Vinnie sintió la punta de la lengua de la
mujer pasearse por su oreja y luego desplazarse sin prisa por su cara hasta
llegar a la boca. Sus labios se abrieron incapaces de resistirse al perfume
embriagador que lo envolvía.
—¿A qué nunca te han besado así, Vinnie?
—preguntó satisfecha la mujer al cuerpo inerte de Vinnie, que tenía los ojos
muy abiertos, clavados en el techo.
***
—Repíteme otra vez eso de que no habéis
visto a nadie entrar aquí, y que no sabéis quién coño es la pelirroja del
video, Frank, porque no acabo de creérmelo.

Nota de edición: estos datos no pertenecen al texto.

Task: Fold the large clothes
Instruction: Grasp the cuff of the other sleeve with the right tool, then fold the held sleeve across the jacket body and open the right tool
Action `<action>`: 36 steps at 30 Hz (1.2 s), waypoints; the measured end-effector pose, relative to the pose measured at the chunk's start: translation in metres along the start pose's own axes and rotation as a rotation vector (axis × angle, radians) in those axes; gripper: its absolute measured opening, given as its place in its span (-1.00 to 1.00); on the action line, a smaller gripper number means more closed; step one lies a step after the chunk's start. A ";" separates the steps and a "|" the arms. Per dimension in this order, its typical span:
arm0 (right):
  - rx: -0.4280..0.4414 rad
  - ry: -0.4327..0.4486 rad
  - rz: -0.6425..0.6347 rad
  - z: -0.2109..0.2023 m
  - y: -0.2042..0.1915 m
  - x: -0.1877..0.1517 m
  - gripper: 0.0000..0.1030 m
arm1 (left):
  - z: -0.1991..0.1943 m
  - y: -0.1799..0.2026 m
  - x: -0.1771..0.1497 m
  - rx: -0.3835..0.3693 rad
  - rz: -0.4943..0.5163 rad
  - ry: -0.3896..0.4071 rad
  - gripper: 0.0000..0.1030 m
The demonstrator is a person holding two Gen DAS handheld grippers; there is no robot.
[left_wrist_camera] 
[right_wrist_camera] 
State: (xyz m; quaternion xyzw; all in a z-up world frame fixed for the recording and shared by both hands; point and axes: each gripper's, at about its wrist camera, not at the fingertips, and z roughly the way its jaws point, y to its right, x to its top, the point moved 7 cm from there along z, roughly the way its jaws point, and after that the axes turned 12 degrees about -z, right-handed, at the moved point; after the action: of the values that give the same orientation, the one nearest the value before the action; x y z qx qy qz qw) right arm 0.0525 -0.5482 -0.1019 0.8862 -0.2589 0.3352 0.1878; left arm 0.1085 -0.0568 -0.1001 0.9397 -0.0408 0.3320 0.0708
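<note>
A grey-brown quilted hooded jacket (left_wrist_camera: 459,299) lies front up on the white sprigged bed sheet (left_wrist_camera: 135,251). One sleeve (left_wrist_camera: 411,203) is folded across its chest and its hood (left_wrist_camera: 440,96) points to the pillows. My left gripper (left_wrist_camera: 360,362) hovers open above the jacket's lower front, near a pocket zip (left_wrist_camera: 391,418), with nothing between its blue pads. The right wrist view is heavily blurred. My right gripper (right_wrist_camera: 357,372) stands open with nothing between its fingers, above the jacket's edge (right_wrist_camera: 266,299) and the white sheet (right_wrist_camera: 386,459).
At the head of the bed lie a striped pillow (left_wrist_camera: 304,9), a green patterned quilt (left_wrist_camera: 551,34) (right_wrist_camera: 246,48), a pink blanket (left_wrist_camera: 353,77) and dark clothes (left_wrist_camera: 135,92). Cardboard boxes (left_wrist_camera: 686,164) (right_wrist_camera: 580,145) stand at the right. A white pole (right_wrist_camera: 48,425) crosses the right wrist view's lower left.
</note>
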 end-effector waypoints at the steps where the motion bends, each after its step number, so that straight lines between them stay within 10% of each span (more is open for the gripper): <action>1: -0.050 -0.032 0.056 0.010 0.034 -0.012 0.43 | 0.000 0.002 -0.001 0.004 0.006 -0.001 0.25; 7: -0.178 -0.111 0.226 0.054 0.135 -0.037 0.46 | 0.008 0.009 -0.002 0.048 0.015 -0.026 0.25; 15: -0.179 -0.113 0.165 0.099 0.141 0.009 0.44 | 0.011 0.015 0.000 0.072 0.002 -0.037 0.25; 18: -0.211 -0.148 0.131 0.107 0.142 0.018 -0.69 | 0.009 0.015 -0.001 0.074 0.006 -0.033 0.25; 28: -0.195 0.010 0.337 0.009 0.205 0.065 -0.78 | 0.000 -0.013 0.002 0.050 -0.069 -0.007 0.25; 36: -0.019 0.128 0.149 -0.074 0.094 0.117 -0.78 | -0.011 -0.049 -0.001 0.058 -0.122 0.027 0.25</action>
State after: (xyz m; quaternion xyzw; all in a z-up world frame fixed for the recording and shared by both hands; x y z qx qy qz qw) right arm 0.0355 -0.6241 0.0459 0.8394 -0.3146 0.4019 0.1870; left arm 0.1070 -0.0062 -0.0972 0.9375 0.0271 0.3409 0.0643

—Es la verdad, Bruce, nadie recuerda
haber visto a una mujer, y menos con esas curvas... No entiendo cómo ha podido
pasar.
—Muy bien, muy bien. Ahora déjanos solos,
por favor. —Bruce se volvió hacia su amigo, que se quitaba los guantes de látex
después de haber terminado la exploración preliminar—. Necesito que me des
alguna buena noticia, Ambrose.
—Pues, por el momento, lo único que puedo
asegurar es que está muerto y que, cuando se enteren los abogados de su
familia, tendremos que dar muchas explicaciones acerca de qué demonios era lo
que estábamos haciendo con él aquí, encerrado, sin acusarle de nada. Por lo
demás, y si creyese en Dios, estaría dispuesto a afirmar que parece obra del mismísimo
diablo.
—Una mañana, dos fiambres con las venas
tatuadas en negro bajo la piel, cero pistas... Estoy dispuesto a creer en
cualquier cosa. Incluso en que fuese el mismísimo diablo que tú mencionas el
que se los hubiese cargado por no firmar con sangre su contrato de fama a
cambio del alma.
—¿Tú firmarías?
—Seguro. Me gustaría ver a ese viejo
chivo buscando mi alma... Ya sabes lo que dice Marsha al respecto...
—Sí, que los hombres no tenemos corazón…
Ni alma. —Esa frase hizo que los dos sonriesen.
—Bueno,
me temo que ya no podemos hacer nada más por nuestro amigo Vinnie. Te invito a
comer. Necesito azúcar. Tenemos mucho trabajo por delante.